**THE TASK:** From the records below, output exactly the lines running from the line containing "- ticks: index" through the line containing "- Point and", and no others.

Records excerpted from a collection:
--------------------------------
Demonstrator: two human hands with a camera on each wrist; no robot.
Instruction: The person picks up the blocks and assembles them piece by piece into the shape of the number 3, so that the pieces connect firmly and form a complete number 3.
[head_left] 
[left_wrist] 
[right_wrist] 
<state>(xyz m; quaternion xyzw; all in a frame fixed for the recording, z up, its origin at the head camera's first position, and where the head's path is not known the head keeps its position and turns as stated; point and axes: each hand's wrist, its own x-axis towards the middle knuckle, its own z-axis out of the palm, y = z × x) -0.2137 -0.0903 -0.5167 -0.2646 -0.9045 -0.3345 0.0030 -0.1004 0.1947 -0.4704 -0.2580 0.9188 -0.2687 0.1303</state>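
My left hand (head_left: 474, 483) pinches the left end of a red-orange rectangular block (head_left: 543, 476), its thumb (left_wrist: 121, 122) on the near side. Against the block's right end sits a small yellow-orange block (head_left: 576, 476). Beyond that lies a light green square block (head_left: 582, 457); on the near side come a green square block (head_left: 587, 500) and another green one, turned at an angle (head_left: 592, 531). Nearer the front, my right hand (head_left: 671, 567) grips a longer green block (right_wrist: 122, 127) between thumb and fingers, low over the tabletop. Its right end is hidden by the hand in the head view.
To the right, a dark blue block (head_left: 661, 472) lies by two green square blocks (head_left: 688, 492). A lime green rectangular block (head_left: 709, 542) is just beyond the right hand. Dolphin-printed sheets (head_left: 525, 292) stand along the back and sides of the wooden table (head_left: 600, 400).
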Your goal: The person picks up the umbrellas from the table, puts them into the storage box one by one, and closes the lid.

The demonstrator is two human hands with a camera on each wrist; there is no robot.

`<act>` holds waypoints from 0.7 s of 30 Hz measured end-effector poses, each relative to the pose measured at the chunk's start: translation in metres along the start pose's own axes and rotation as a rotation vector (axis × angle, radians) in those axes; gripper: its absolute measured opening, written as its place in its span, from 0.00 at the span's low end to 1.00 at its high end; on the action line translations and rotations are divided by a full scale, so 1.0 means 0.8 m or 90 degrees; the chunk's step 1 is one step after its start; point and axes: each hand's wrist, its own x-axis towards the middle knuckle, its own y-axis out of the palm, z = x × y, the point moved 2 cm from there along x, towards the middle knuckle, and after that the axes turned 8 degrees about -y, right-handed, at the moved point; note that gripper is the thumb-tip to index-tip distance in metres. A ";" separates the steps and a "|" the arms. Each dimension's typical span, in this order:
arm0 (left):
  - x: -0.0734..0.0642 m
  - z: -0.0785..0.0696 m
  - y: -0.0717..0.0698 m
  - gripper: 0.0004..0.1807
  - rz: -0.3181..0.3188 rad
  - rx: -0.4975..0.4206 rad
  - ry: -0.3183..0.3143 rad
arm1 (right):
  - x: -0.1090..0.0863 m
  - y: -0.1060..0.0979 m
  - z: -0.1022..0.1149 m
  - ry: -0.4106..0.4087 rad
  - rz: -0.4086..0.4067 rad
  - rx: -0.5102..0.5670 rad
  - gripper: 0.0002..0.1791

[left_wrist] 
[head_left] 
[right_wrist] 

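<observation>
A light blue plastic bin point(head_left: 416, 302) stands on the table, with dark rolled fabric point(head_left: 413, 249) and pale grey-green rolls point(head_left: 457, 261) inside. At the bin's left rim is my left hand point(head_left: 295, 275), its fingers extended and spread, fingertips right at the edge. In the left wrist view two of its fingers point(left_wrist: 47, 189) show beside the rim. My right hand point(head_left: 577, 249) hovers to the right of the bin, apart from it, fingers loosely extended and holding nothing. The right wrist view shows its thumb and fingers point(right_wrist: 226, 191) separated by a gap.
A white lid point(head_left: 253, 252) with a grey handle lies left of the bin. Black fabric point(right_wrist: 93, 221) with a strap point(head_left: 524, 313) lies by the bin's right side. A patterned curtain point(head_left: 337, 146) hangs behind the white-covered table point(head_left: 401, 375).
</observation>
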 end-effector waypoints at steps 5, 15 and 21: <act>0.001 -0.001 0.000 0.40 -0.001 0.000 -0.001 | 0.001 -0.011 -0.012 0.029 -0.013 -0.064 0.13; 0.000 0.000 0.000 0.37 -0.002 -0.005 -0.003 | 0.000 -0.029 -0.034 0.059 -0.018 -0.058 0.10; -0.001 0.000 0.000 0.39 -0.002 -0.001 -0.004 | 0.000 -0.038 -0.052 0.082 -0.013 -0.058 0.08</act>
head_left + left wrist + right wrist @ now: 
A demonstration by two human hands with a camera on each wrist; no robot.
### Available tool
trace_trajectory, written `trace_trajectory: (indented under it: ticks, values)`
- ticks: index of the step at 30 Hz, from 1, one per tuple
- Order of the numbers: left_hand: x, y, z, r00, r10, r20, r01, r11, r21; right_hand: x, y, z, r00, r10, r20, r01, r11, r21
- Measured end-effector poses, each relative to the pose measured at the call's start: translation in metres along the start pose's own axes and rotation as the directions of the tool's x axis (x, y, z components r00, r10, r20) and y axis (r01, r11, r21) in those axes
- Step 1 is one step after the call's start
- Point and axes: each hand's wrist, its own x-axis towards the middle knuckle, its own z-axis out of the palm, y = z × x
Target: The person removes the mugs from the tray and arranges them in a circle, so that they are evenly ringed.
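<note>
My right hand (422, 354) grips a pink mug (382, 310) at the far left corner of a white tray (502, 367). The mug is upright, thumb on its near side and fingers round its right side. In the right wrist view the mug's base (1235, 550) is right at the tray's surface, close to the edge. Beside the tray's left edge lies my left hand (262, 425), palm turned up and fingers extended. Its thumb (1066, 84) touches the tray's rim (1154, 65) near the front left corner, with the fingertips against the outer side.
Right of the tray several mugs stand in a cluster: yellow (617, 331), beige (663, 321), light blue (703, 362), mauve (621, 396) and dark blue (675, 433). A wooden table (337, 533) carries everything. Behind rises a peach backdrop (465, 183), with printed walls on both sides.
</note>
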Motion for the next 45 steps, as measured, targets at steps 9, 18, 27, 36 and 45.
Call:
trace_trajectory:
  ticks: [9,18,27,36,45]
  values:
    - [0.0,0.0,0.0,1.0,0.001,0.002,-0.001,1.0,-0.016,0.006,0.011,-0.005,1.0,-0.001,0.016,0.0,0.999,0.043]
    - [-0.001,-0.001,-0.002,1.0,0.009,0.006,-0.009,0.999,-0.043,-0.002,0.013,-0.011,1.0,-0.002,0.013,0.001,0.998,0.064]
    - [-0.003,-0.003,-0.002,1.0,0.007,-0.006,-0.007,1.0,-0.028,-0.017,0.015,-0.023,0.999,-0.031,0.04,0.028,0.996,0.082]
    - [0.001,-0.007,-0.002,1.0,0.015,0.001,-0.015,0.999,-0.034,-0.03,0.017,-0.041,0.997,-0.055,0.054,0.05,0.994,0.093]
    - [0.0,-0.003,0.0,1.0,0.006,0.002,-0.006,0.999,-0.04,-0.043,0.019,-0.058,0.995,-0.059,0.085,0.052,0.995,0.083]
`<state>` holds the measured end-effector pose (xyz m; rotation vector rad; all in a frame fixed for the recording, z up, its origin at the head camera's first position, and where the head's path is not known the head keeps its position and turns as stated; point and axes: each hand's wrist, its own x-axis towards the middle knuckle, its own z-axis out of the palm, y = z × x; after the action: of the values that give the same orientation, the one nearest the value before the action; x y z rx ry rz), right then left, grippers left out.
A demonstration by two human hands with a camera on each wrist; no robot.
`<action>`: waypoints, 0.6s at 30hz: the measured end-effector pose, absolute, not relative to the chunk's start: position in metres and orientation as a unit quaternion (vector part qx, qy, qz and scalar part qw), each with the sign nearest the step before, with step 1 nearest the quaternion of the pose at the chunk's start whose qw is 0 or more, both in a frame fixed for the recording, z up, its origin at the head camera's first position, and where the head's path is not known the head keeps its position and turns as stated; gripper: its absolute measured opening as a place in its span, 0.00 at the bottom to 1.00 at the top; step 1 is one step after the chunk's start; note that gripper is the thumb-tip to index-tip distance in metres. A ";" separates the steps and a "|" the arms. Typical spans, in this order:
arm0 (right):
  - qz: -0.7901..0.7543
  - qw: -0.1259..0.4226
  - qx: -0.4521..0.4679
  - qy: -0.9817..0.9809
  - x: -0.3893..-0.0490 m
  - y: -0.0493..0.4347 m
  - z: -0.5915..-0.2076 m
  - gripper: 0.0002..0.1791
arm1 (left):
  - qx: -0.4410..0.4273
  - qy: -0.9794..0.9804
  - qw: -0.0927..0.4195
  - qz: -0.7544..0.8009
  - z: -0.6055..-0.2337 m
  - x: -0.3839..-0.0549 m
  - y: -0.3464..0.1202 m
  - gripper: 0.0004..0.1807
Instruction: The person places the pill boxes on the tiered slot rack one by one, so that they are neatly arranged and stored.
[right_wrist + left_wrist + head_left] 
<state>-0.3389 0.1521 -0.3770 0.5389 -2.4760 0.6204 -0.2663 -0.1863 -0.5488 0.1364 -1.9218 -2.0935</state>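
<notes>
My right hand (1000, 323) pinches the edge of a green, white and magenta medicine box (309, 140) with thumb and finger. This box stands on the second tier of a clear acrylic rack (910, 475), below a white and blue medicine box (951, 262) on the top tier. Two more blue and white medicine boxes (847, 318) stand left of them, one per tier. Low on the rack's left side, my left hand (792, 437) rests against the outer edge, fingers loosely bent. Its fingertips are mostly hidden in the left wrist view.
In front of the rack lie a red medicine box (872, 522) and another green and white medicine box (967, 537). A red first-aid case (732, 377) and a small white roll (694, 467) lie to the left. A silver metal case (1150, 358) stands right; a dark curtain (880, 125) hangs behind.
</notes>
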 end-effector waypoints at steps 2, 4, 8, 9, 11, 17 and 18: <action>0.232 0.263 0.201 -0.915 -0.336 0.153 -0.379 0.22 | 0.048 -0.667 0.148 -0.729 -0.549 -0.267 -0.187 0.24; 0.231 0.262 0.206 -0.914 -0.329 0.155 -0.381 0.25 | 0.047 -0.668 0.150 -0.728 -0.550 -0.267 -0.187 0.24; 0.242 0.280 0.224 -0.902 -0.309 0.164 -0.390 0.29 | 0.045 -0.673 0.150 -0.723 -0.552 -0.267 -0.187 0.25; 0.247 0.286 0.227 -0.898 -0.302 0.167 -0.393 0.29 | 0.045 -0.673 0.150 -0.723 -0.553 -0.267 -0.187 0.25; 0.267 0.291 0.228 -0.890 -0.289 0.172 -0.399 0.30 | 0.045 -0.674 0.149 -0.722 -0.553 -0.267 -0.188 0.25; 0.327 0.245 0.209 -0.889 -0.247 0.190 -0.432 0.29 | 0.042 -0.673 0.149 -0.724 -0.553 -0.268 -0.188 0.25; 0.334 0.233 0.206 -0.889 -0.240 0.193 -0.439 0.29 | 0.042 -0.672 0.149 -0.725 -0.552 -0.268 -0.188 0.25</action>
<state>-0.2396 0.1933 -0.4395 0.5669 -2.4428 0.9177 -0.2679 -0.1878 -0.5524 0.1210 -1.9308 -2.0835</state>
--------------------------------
**REPLY TO THE TASK:**
- ticks: index of the step at 30 Hz, from 1, one per tuple
- Order of the numbers: left_hand: x, y, z, r00, r10, r20, r01, r11, r21; right_hand: x, y, z, r00, r10, r20, r01, r11, r21
- Measured end-effector poses, each relative to the pose measured at the call's start: translation in metres along the start pose's own axes and rotation as the directions of the tool's x axis (x, y, z components r00, r10, r20) and y axis (r01, r11, r21) in those axes
- Step 1 is one step after the call's start
- Point and axes: each hand's wrist, its own x-axis towards the middle knuckle, its own z-axis out of the palm, y = z × x

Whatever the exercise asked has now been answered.